Our world is filled with both horror and glory. It can be a very confusing place. How are we going to make it? Really? Life can be disorienting, can’t it? What’s helping you navigate? How are you staying centered or grounded? How do you find flourishing?
The first-century theologian, Paul, explains three gifts from God that—for me—offer a framework for making our way in the world today. These have been called the theological virtues. They are faith, hope, and love.
This short series will offer a reflection on each. And because they are described as virtues, these gifts are to be imbibed, swallowed whole. It makes me think of a few funny lines from my favorite author G.K. Chesterton, lines which I’m unable to recall exactly or find precisely at the moment. In a silly poem, Chesterton describes a woman who eats a lot (a habit in which he shared as he was a large man). He says something to the effect that the more she ate, the more she was.

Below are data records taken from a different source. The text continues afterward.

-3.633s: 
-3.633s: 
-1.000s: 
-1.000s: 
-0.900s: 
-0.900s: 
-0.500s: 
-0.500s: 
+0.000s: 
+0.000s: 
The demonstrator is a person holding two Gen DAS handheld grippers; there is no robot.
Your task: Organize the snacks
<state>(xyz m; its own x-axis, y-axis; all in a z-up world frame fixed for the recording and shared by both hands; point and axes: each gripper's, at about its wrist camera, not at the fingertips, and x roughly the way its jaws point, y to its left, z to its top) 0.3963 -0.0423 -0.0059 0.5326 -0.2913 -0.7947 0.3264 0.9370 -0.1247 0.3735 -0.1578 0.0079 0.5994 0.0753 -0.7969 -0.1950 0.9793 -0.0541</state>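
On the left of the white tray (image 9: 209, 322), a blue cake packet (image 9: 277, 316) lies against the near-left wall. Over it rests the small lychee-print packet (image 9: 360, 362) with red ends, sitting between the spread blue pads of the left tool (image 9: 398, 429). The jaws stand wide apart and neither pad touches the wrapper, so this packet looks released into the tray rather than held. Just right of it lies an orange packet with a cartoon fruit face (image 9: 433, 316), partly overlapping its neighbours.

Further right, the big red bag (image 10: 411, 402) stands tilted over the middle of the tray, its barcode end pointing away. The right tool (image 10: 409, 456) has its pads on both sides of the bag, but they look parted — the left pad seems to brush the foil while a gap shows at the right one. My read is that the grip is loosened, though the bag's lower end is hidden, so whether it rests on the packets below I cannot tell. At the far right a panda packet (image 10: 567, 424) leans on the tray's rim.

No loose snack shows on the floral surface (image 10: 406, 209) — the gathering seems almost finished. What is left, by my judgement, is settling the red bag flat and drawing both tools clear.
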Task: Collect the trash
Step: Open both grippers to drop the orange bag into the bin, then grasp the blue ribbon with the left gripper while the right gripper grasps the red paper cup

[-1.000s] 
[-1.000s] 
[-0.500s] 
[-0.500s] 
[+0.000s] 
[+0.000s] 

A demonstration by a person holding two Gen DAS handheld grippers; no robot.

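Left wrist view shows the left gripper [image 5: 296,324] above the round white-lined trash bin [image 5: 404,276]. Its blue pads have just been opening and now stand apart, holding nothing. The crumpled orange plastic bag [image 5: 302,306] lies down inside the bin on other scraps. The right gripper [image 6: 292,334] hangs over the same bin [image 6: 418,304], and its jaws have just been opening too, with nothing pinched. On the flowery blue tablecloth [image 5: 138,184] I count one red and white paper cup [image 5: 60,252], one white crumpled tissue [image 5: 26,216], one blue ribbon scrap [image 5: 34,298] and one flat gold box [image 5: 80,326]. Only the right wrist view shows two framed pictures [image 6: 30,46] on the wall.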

All of that food somehow turned into more of her. That is a funny and sadly true reality. In other words, go easy on the sweets, y’all. The more you eat, the more of you there will be. Your increasingly uncomfortable clothes will testify. We can all meet up a the Y in January to get crackin’ on our New Year’s resolutions. But let’s not worry about that until we take our trees down. Amiright?!
Faith, hope, and love, are to be digested. And the more we eat, the more we become. They are to be taken into the deepest part of us. Somehow, mysteriously, they transform and expand who we are. But to ignore these gifts means to shrink into ourselves, to become a smaller version of who we were meant to be. If you’ve seen someone starved of faith, hope, and love, you can tell. The soul malnourished of these virtues cannot thrive.
Faith gives us roots. Hope gives us wings. Love gives us earth and sky, a place for belonging and becoming. Christmas shows us how these virtues invade and pervade this wicked world offering us something so powerful it seems best described as beautiful.